Der Berliner Wochenkommentar I: Ermüden ist keine Option
In der Sexismusdebatte um Staatssekretärin Sawsan Chebli gehen die Stimmen auseinander.
W ieder einmal wird über Sexismus diskutiert. In den sozialen Medien, wo Tausende Frauen mit dem Hashtag #metoo zeigen, dass auch sie sexuelle Belästigung erlebt haben, und in Berlin, wo der Fall der Staatssekretärin Sawsan Chebli Wellen schlägt. Chebli sollte während einer Veranstaltung am letzten Wochenende eine Rede halten, der Versammlungsleiter Hans-Joachim Kiderlen erkannte sie nicht und überspielte seinen Fehler dann mit dem Satz „Ich habe keine so junge Frau erwartet. Und dann sind Sie auch so schön.“ Inzwischen hat er sich dafür entschuldigt.
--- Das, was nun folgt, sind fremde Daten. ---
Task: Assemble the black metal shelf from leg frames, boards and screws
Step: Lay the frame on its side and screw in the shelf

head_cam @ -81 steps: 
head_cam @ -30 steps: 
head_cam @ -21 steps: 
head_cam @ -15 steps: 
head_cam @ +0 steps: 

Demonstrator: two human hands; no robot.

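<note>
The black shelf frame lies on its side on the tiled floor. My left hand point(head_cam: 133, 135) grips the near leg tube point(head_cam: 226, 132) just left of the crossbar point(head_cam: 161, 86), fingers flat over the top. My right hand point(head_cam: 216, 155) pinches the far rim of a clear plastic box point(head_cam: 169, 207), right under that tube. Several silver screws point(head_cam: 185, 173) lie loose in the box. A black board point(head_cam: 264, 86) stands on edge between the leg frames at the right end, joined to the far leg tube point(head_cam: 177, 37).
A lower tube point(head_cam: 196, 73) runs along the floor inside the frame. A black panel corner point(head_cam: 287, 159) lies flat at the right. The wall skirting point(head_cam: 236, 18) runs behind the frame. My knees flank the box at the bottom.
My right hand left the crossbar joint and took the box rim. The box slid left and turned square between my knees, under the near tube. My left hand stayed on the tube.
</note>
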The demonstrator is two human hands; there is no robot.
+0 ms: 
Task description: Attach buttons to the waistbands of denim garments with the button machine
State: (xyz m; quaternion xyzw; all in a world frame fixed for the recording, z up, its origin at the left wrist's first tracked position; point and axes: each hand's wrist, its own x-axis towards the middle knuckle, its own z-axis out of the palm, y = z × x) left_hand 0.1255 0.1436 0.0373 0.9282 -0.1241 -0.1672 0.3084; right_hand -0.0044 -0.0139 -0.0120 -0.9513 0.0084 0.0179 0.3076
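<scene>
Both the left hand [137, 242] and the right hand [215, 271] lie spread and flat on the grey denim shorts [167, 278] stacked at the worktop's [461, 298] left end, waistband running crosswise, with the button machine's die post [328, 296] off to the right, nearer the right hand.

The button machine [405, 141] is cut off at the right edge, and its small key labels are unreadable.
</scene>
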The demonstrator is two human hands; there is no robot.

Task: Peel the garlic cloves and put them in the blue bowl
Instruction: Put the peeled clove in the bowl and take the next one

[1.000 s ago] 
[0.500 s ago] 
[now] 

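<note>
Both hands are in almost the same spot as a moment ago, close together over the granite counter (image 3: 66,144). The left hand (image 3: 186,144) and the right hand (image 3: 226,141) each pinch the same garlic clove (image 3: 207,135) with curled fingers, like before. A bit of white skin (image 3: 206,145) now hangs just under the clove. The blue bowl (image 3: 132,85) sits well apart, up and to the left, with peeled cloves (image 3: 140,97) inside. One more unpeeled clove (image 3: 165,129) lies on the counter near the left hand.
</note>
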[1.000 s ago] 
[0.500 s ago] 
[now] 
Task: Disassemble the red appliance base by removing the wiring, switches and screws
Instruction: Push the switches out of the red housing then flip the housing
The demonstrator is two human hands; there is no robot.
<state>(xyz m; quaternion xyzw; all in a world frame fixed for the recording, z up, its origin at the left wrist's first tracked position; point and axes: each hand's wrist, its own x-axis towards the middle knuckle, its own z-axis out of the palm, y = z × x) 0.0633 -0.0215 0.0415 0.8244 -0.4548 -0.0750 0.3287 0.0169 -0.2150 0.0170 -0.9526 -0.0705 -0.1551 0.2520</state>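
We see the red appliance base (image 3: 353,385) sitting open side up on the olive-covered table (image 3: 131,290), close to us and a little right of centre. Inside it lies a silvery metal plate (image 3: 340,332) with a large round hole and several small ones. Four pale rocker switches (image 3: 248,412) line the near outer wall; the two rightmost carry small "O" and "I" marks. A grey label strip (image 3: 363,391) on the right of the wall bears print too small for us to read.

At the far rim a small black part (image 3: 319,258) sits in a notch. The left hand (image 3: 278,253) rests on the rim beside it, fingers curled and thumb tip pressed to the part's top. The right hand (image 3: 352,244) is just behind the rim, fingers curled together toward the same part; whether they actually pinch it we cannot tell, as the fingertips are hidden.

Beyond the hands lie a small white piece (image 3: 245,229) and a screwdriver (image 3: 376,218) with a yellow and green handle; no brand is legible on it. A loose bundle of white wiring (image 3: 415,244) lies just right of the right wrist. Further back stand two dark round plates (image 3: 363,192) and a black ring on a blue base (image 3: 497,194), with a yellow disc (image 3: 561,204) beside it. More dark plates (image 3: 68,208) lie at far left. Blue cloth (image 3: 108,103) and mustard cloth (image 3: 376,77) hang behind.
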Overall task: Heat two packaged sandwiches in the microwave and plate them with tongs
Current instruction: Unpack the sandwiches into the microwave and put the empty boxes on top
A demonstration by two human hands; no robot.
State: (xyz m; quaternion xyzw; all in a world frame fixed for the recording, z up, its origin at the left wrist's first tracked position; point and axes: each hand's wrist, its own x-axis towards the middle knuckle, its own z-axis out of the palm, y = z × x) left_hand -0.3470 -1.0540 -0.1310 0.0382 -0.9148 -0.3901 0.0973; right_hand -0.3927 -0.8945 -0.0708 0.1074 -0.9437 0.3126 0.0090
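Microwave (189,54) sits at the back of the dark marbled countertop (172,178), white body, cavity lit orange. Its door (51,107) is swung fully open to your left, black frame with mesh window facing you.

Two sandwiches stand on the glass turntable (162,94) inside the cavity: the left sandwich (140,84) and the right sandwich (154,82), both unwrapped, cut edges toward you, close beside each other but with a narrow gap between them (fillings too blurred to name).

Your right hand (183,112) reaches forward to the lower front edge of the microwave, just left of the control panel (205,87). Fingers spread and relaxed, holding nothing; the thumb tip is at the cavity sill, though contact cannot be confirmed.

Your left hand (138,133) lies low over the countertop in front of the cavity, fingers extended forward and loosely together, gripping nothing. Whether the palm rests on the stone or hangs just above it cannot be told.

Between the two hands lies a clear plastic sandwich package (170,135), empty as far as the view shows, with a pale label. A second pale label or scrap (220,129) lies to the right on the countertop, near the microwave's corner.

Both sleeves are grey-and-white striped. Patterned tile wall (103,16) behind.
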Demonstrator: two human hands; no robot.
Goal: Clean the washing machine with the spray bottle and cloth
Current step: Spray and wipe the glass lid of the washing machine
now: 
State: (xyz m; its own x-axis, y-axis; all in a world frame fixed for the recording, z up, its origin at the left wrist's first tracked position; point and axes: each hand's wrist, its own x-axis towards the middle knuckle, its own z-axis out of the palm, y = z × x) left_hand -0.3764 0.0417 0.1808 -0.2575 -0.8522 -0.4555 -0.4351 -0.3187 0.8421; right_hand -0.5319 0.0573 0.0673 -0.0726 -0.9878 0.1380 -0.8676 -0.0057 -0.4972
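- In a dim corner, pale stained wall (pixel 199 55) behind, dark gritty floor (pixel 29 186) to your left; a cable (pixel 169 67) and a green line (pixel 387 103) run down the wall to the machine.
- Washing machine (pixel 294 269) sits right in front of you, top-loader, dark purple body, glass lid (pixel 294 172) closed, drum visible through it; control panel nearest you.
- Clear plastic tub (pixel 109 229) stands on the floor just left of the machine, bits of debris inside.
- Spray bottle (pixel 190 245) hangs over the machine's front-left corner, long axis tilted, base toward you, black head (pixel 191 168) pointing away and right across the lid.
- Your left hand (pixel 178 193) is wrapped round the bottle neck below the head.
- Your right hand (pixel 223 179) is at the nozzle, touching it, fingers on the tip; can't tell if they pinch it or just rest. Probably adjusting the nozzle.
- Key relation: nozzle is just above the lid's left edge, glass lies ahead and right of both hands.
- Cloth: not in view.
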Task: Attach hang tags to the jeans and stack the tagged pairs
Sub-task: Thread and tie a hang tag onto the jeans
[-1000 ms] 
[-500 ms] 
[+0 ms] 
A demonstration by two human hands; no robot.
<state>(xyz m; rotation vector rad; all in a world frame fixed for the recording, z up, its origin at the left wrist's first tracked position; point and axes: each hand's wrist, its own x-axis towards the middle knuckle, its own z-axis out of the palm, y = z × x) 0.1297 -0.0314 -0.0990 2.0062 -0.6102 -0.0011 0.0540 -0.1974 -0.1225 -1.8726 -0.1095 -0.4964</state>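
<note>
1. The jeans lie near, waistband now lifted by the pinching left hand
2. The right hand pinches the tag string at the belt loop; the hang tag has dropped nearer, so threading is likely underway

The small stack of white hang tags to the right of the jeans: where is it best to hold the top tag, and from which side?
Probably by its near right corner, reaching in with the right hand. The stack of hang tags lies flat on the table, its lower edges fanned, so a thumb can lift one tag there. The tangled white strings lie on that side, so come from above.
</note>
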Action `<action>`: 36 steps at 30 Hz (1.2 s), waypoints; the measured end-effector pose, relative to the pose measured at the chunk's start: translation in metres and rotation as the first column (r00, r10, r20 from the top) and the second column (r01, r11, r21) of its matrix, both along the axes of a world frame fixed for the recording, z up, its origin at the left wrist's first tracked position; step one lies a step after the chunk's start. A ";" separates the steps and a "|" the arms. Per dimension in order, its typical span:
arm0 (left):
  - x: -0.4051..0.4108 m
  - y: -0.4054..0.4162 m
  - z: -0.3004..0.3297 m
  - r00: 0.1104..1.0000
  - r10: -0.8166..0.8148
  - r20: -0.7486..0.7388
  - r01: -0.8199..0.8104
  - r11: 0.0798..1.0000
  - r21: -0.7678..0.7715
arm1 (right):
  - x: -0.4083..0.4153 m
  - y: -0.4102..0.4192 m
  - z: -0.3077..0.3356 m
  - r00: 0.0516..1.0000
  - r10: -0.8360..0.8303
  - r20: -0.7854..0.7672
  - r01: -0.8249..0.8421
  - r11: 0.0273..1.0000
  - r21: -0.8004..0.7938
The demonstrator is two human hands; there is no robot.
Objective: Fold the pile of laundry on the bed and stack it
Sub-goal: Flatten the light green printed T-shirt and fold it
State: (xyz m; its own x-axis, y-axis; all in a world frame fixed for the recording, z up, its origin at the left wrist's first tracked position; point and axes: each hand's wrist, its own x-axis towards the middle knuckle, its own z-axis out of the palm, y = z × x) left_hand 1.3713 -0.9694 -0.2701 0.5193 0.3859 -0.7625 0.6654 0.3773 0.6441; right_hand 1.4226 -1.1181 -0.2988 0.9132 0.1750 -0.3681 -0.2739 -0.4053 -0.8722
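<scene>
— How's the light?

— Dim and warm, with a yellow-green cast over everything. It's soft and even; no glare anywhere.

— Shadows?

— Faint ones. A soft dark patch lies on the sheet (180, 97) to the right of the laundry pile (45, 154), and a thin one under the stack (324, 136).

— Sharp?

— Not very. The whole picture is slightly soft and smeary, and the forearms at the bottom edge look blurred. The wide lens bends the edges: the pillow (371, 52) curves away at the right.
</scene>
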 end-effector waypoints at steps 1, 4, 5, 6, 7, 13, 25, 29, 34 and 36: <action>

Wenn man diese Debatten verfolgt, kann man schon mal müde werden. Müde angesichts der vielen Männer, die sich wieder einmal empören, es sei heutzutage doch unmöglich, ein Kompliment von einer Belästigung zu unterscheiden. Müde angesichts auch vieler Frauen, die der Staatssekretärin vorwerfen, die Sache zu sehr aufzubauschen – sie selbst hätten schon Schlimmeres erlebt. Müde angesichts des Bekannten, dem zuallererst der Hinweis einfällt, er sei auch schon mal von Frauen auf sein Äußeres reduziert worden. Müde angesichts der Kollegen, die bei diesen Diskussionen nur verstockt vor sich hin schauen. Müde angesichts der Erregungswellen, mit denen dieses Thema jedes Mal wieder verhandelt wird und von denen am Ende trotzdem so wenig übrig bleibt.
Es ist nicht das Gleiche
Aber aufgeben ist keine Option. Wenn Sexismus die immer gleichen Reaktionen hervorruft, dann müssen diese auch immer wieder aufs Neue mit den gleichen Antworten bedacht werden: Nein, es ist nicht das Gleiche, wenn jemand etwas zu seiner Freundin sagt oder zu einer Kollegin. Nein, so furchtbar schwierig ist das gar nicht, kein Sexist zu sein. Nein, man kann als Mann diese Diskussionen nicht den Frauen überlassen. Nein, man sollte die eigenen leidvollen Erfahrungen nicht gegen die anderer ausspielen. Nein, vom gesellschaftlichen Machtverhältnis Sexismus sind Männer nicht annähernd stark betroffen wie Frauen.
Überzeugungsarbeit im eigenen Umfeld kann Sexismus vielleicht nicht abschaffen. Aber sie ist immerhin ein Anfang.